WHAT THIS TASK INVOLVES :: An exact copy of the data is required. No picture may appear in it.
***** DATASET CONTENT
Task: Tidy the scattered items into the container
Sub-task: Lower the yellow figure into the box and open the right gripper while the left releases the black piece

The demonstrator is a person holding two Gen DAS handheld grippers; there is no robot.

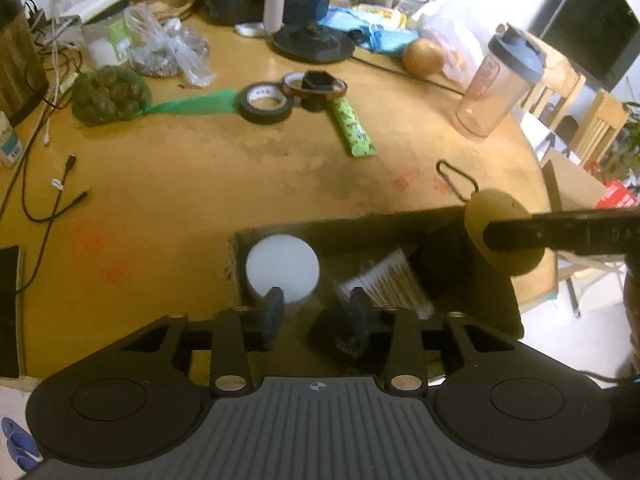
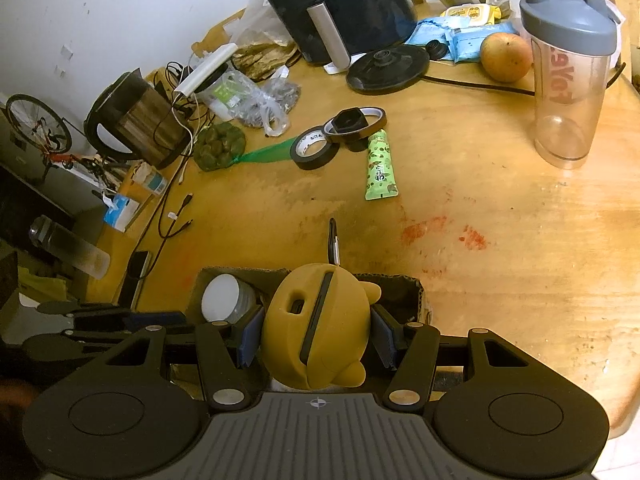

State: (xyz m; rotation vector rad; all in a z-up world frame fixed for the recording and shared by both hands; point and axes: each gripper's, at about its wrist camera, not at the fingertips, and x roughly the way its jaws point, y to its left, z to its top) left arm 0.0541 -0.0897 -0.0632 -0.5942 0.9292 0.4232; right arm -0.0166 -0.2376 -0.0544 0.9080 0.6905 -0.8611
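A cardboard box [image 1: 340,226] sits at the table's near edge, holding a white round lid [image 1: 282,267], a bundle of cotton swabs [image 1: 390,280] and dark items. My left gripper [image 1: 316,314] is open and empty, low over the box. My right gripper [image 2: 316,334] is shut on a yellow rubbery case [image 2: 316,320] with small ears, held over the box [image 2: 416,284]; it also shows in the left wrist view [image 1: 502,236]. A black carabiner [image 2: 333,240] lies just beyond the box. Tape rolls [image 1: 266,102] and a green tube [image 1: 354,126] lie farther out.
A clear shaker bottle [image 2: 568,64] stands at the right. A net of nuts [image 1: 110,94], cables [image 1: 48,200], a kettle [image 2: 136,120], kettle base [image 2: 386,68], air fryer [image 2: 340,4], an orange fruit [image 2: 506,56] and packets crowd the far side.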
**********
YOUR RESPONSE ::
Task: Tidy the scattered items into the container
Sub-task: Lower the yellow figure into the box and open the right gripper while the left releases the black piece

The demonstrator is a person holding two Gen DAS handheld grippers; there is no robot.


State: (xyz m; rotation vector rad; all in a z-up world frame fixed for the recording and shared by both hands; point and axes: each gripper's, at about its wrist camera, not at the fingertips, and x roughly the way its jaws point, y to its left, z to its top) left arm 0.0541 -0.0897 -0.0632 -0.5942 0.9292 0.4232; right arm -0.0166 -0.2376 -0.0544 0.9080 0.6905 -0.8611
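A cardboard box [image 1: 340,226] sits at the table's near edge, holding a white round lid [image 1: 282,267], a bundle of cotton swabs [image 1: 390,280] and dark items. My left gripper [image 1: 316,314] is open and empty, low over the box. My right gripper [image 2: 316,334] is shut on a yellow rubbery case [image 2: 316,320] with small ears, held over the box [image 2: 416,284]; it also shows in the left wrist view [image 1: 502,236]. A black carabiner [image 2: 333,240] lies just beyond the box. Tape rolls [image 1: 266,102] and a green tube [image 1: 354,126] lie farther out.
A clear shaker bottle [image 2: 568,64] stands at the right. A net of nuts [image 1: 110,94], cables [image 1: 48,200], a kettle [image 2: 136,120], kettle base [image 2: 386,68], air fryer [image 2: 340,4], an orange fruit [image 2: 506,56] and packets crowd the far side.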

Nothing further is needed to complete the exercise.